Before the vote, Huttle discussed last minute changes to the plan that were in response to issues brought up during public comment at a master plan hearing on Jan. 23.

At the hearing, community members brought up topics ranging from the public school system, the extension of the Hudson-Bergen Light Rail, the future use of Liberty School, the feasibility of an arts district and a desire for a physical community center.

Planners added a recommendation to have the Englewood Economic Development Corporation (EEDC) take a leadership role in managing a proposed cultural arts district in the downtown centered around bergenPAC. At the master plan public hearing, some residents expressed skepticism to establishing an arts cultural district in this area.

The EEDC would create a “strategy for arts culture and industry that are to be implemented through programs, marketing, branding and real estate ventures,” said Huttle.

Another paragraph was added into the plan that promoted adding senior independent living and assisted care facilities, stating the additions would benefit the tax base and create employment opportunities.

“These independent living and assisted living facilities employ many moderate income workers who often utilize public transportation,” said Huttle, quoting the master plan.

Creating a parking authority in cooperation with the EEDC, was another recommendation added to the master plan, said Huttle.

The authority would monitor the South Dean Parking Garage and street parking in the downtown, as residents have raised concerns over the years that employees of Palisade Avenue businesses feed the meters all day preventing shoppers from using key parking spots, said Huttle.

While a number of residents expressed concerns about the public school system during the master plan public hearing, Huttle said the document “has no jurisdiction over the school system.” Despite this, a paragraph outlining the history of public school system buildings and number of enrolled students was added into the planned in response to the comments.

During the meeting, Huttle raised concerns about an added statement recommending the addition of townhomes in single-family neighborhoods with oversized lots “in specific instances.” The statement, which Huttle consider “too broad,” was removed from the plan before adoption.

“I’ll be damned if I have a sentence in here that says we’re going to build town houses in single-family neighborhoods in oversized lots,” said Huttle.
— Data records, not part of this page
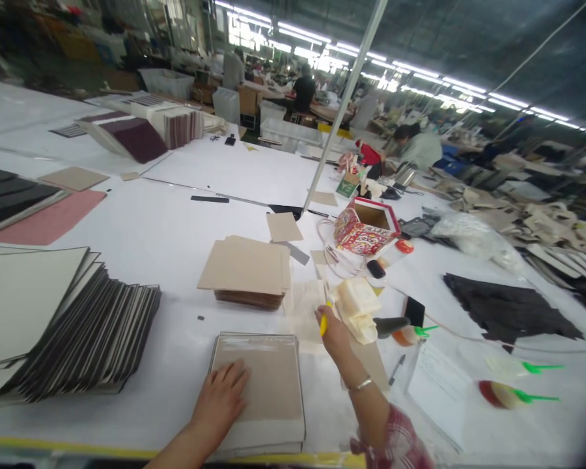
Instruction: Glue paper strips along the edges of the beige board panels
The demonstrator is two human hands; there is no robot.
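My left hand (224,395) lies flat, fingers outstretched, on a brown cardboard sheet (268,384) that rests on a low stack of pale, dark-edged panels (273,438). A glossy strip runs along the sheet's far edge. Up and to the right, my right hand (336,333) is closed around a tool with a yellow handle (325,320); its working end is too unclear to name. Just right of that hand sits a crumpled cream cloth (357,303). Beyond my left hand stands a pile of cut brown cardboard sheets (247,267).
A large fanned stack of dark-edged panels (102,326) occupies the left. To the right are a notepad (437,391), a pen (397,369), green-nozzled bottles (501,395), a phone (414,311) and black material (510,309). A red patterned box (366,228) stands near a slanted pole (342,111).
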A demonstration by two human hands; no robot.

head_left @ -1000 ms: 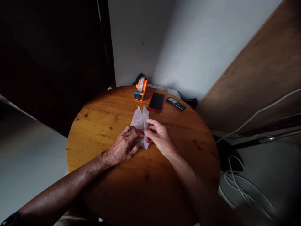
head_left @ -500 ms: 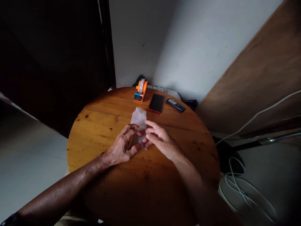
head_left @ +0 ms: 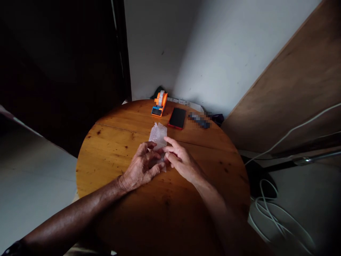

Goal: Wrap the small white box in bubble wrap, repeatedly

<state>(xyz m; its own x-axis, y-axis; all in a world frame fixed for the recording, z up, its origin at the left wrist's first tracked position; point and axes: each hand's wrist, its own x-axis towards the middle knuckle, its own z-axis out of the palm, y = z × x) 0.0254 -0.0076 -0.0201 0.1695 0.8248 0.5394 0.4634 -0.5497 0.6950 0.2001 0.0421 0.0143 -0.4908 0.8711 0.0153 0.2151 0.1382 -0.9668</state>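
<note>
A small translucent piece of bubble wrap (head_left: 158, 133) lies on the wooden table, its far end spread flat. My left hand (head_left: 142, 164) comes at it from the left, with bent fingers and thumb closed around its near part. From the right, my right hand (head_left: 180, 158) holds the other side, thumb and fingertips bent on the wrap and the index finger stretched along its edge. The fingers of both hands almost meet and cover the middle of the wrap. Whether anything lies inside it is hidden.
Beyond the wrap stand an orange-and-blue tape dispenser (head_left: 160, 104), a black-screened phone with a red edge (head_left: 177, 118) and a blurred dark handset-like object (head_left: 199, 120). The round table (head_left: 112, 149) meets a wall. White cable (head_left: 269, 206) lies coiled on the floor at right.
My left thumb and fingers have moved slightly right, closer to my right hand, over the near part of the bubble wrap. The right hand has barely moved.
</note>
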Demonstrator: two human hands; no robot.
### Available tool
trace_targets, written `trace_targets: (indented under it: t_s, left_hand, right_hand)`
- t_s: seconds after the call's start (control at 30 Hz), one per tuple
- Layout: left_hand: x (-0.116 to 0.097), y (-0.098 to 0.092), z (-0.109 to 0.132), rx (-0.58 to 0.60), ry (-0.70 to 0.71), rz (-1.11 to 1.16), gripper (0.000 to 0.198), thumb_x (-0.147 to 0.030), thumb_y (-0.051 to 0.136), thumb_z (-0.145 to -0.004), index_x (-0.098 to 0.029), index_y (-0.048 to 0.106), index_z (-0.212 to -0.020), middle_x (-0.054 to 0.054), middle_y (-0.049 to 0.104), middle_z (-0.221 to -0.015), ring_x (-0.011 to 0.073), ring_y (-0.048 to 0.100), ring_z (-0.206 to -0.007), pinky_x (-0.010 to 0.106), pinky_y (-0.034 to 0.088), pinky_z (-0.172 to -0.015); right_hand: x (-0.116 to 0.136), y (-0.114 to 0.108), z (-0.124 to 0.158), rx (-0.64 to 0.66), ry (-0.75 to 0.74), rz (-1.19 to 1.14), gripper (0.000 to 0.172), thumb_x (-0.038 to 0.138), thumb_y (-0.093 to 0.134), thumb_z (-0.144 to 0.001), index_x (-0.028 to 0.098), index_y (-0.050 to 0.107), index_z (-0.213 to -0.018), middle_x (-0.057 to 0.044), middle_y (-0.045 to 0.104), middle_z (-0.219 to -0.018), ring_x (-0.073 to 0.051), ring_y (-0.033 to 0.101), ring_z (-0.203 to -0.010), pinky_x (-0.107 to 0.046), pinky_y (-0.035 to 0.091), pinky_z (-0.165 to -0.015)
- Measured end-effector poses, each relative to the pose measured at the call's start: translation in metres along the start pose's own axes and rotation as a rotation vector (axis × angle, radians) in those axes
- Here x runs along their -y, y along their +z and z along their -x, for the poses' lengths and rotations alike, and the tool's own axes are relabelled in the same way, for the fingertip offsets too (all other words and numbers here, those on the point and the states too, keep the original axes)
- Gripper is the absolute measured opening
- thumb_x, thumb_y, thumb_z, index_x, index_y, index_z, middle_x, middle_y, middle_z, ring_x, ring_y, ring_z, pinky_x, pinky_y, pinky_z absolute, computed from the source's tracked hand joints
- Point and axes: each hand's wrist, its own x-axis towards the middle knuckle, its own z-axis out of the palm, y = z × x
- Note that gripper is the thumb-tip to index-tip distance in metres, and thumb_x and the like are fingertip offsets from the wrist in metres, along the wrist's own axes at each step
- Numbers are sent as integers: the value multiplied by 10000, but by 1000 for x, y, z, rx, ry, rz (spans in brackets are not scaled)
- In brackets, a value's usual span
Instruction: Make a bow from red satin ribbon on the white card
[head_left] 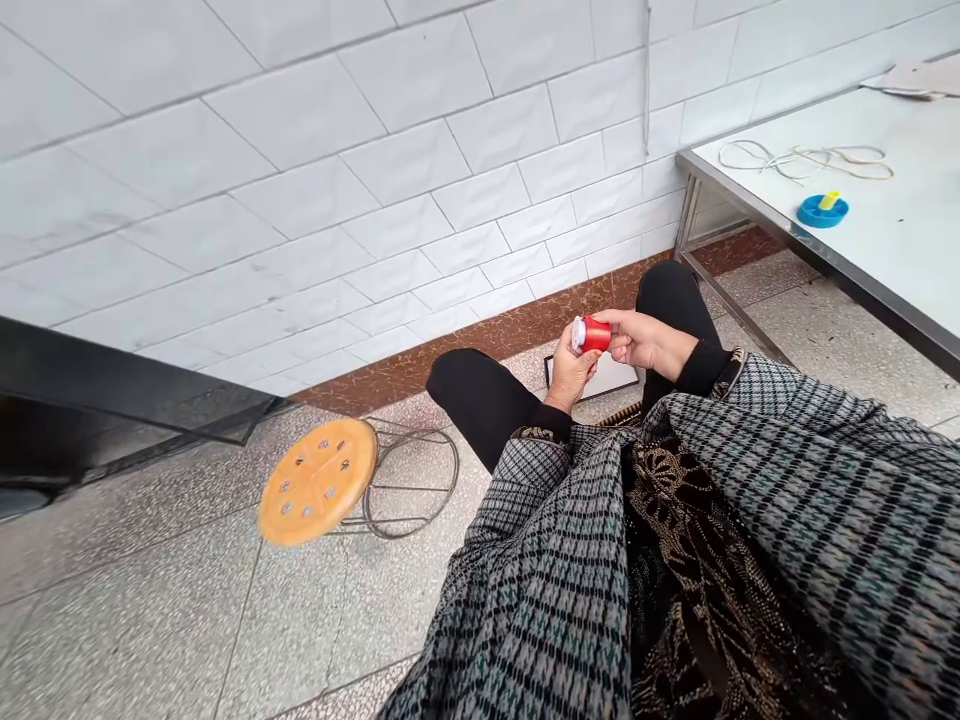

City Engineer Ken Albert, who would later agree with Huttle to remove the oversized lot statement from the plan, said if planned approximately, townhomes may offer more green space, less impervious areas and more landscaping to buffer against single-family neighborhoods.

Albert said the city also has issues with many of these large oversized lots being converted into houses of worship. There are 53 houses of worship throughout the city, said Albert.

“Houses of worship are great for neighborhoods, but because our land is less expensive than competing towns, these large lots one by one are being converted into houses of worship,” said Albert. “We have this need for town houses. The need is expanding daily.”

Huttle believed other statements in the master plan “provide pretty clear language to protect single-family neighborhoods,” but also addressed the need for townhomes. One such statement in the document addressed the prospect of town houses, saying “the city should create appropriate town house zoning in strategic locations.”

“That sentence is filled with careful planning,” said Huttle.